夢の中なので、平原地帯をすぐに通りすぎ、ベッドの置いてある薄暗い部屋に入る。
ベッドの上には……。
…………。
……………………。
「…………ふぅ」
目が覚めると朝だった。
夢の内容に満足し吐息する俺に、開けっぱなしの窓から入ってきたロリサキュバスが。
「……あの、お客さん。トラウマを克服出来たみたいで、それはおめでたいのですが、一体何をやったんですか? 正直、今日の精気はあんまり美味しくなかったです……」
「そうか。

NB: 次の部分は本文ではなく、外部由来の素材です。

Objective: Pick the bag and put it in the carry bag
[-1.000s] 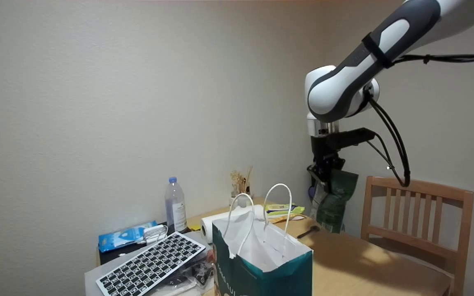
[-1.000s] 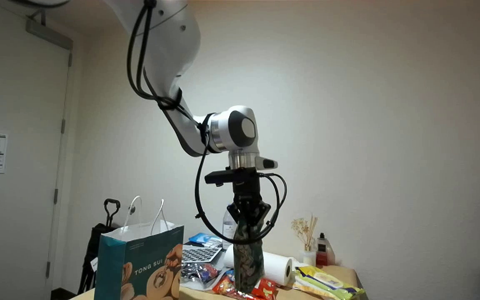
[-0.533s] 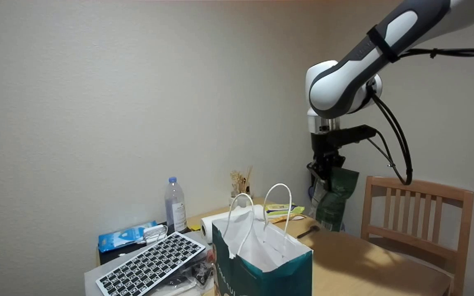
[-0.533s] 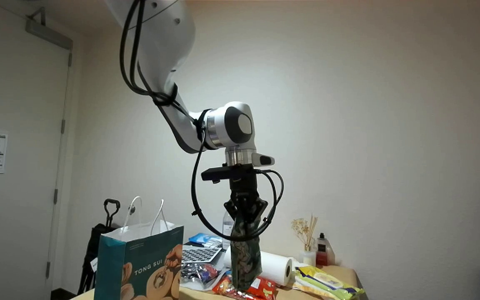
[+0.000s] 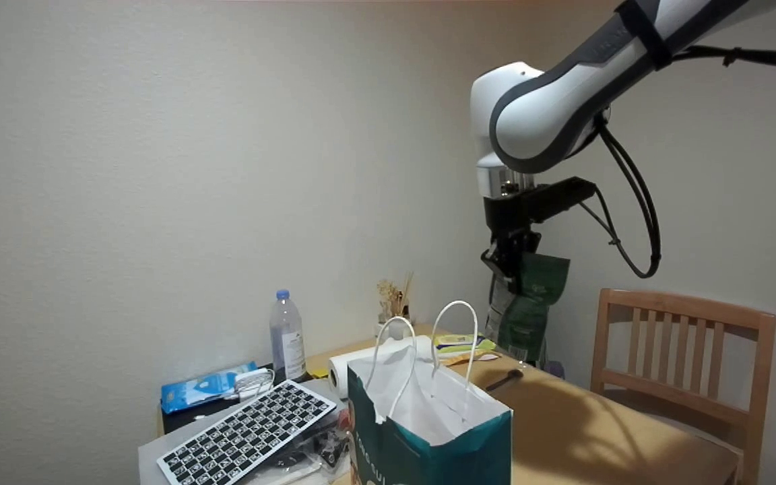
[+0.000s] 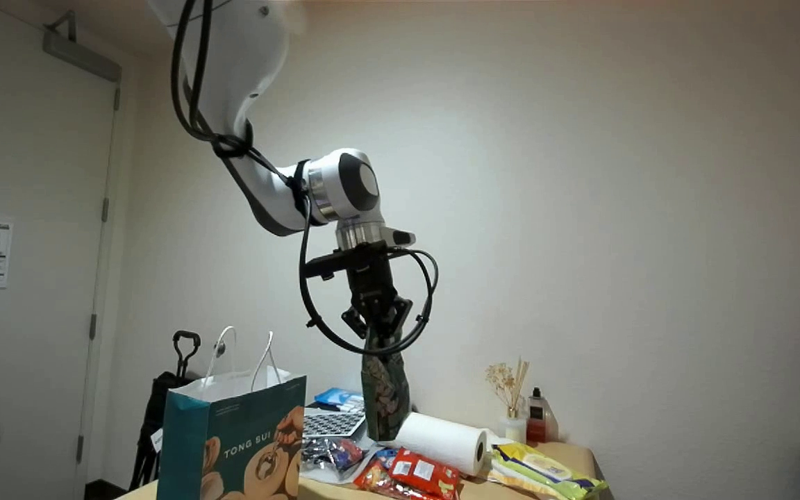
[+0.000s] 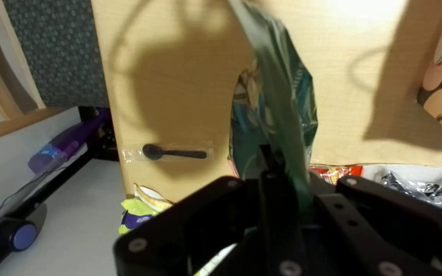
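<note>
Two handles [image 5: 476, 330] are standing over the upturned mouth of the carry bag [image 6: 233, 434], so we are judging that height should be coming first: the lower end of the bag [image 6: 386, 397] is seeming to hang beneath the carry bag's rim. We are favouring a slow crossing, centring between the handles, letting any swing die, lowering straight down, and releasing only once the bottom is sitting well inside; otherwise we are risking a snagged handle or a toppled carry bag. Our gripper [image 6: 382, 332] is clenching the bag near its top, toward one side, so a loose corner is jutting past the grip. The rest is dangling below the tips, leaning slightly, above the table [image 5: 550, 465] and clearly apart from the carry bag.
</note>
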Controlling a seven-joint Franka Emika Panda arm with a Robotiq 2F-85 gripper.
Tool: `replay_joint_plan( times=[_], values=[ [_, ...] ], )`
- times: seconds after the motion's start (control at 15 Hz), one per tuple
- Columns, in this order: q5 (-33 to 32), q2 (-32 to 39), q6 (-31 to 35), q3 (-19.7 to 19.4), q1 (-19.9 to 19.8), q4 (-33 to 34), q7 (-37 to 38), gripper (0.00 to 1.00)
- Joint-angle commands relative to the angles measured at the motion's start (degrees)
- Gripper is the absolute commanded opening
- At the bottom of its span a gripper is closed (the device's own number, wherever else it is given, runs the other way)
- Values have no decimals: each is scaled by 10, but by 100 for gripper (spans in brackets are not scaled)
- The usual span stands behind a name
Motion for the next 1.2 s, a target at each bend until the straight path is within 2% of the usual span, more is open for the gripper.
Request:
replay_joint_plan(
  times=[0.0,0.13,0.2,0.33,0.67,0.8,1.13],
  values=[
    [-60,-46,-57,39,16,9,31,0],
    [-98,-60,-76,58,20,15,43,0],
    [-64,-39,-57,49,18,14,27,1],
    [-77,-51,-66,59,20,17,32,1],
    [-80,-52,-66,58,19,17,32,0],
    [-98,-61,-69,73,27,26,46,0],
    [-150,-67,-123,132,57,74,62,0]
  ],
)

勝ったわけじゃないけど、オークが出てきてもどうにか出来る事は分かったから、トラウマは克服したと思う。精気の味も、次からは普通になってると思うから心配するな」
オーク相手に魔剣で奮戦するミツルギの姿がずっと頭の片隅に浮かんでいたから、精気が不味かったのはそのせいだと思う。
ムラムラする欲望の感情に、不純物が混じっていたのだろう。
だが、オークをどうにか出来る事は分かったのだから、俺はトラウマに打ち勝ち、次からはいつもどおりにいい夢を見られるはずだ。
――ミツルギは最後まで戦い続けていたが、どっちの魔剣を使っていたかは伏せておく。